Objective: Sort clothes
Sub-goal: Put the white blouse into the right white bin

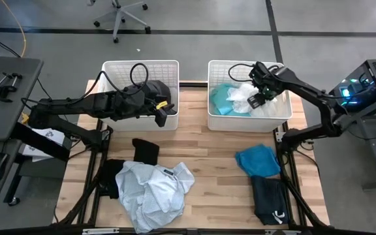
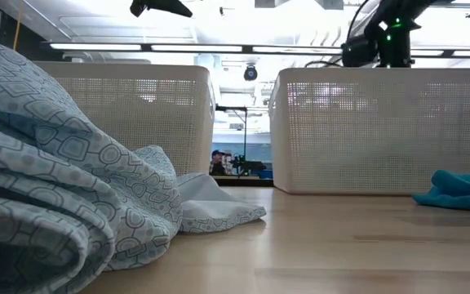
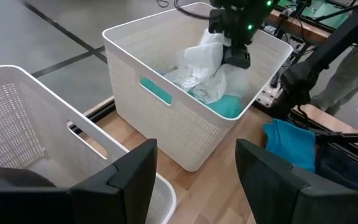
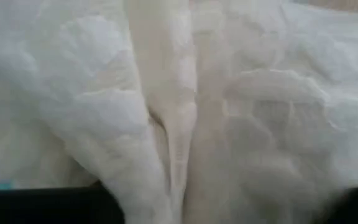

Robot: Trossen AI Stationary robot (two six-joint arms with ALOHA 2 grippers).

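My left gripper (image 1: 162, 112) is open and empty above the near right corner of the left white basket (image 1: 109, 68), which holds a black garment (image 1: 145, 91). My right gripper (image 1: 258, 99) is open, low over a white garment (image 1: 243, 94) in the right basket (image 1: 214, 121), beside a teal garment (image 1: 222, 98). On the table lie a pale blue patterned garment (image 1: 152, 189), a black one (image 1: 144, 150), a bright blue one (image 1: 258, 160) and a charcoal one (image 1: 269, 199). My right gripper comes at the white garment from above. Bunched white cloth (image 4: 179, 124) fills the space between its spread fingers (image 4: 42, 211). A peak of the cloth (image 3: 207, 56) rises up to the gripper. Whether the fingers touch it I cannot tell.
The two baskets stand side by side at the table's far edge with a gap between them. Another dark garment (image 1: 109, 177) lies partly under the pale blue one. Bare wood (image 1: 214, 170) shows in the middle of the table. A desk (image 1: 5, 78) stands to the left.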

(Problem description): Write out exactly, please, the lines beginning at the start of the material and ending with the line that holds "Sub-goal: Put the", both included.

(Solution for this exercise):
Objective: Sort clothes
Sub-goal: Put the white blouse into the right white bin

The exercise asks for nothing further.